Self-generated test case descriptions (test case N is in directory tests/testN):

NOTE: to replicate results, run using threshold = 0.4

  1. exact duplicates - should return positive result
  2. variable names changed - should return positive result
  3. functions/comments reordered - should return positive result
  4. functions1.ml is a copy of functions.ml but with large sections deleted - should return positive result for functions1 but not functions
  5. different implementations of the same algorithm - should NOT return positive result
  6. completely different files - should NOT return positive result
  7. functions/comments reordered - should return positive result
  8. more than 2 files - files changed respectively as follows: function/variable names changed; random spaces/new lines added; rec declarations/ match statement lines changed - should return positive result for all files except for lab034.ml which is a dummy.

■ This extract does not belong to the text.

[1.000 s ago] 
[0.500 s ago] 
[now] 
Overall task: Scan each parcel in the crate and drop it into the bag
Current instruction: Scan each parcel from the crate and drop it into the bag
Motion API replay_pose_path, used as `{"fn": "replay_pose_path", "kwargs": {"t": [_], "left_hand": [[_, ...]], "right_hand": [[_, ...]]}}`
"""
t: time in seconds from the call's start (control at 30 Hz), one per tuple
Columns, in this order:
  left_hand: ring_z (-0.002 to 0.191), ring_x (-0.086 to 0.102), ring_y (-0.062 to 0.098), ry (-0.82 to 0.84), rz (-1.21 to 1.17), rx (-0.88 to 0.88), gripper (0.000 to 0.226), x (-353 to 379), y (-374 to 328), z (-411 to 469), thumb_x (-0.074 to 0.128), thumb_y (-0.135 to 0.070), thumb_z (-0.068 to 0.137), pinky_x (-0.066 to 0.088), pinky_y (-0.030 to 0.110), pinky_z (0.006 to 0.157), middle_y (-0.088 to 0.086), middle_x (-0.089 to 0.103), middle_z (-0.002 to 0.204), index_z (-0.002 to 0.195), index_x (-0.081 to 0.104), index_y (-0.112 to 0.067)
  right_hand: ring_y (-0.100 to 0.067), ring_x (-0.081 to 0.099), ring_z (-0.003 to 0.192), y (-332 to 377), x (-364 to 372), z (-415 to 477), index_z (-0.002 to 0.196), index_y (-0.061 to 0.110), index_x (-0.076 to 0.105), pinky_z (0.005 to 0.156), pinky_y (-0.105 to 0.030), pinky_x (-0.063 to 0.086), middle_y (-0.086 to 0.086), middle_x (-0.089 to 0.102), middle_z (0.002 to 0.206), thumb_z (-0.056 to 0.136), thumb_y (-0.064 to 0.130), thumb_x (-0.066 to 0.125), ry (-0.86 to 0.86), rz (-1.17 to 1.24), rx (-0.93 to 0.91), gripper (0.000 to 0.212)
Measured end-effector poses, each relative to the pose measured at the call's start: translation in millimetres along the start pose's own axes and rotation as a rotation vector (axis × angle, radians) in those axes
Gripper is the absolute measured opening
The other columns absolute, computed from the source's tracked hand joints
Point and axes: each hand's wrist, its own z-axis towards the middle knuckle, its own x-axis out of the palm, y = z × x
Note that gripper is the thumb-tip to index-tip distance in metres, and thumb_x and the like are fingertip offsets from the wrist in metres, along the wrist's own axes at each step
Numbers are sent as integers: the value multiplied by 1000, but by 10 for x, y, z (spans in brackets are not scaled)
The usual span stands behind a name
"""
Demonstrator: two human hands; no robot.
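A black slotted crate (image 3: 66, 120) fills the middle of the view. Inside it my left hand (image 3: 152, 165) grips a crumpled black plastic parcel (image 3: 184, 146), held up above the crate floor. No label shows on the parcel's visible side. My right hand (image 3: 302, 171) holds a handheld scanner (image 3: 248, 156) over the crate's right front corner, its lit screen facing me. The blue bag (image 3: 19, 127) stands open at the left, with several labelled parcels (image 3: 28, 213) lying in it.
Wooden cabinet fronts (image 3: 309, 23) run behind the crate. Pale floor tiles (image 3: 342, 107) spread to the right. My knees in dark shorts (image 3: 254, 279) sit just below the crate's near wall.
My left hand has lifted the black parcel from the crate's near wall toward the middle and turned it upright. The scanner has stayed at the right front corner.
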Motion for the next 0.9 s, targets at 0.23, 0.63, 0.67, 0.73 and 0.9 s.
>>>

  9. more than 2 files - files changed respectively as follows: same comments but different code; comments deleted and same code with variable/function names changed - should NOT return positive result for first and should return positive result for second
  10. large group of all different files - should NOT return positive result
  11. txt files check - files are changed respectively as follows: exact wikipedia article; edited but very similar wikipedia article; sentences shifted around of original; exact same; a file that says “camel” five times; a more hazy edit of the original - should return positive result for all except last two: “Camels.txt” and “CamelMaybeCopy.txt”
  12. Java check - test for a Java file, where one file has all comments removed
  13. C check - test for a C file where one file has all comments removed
  14. Python check - test for a Python file, where one files has comments removed and variable names changed.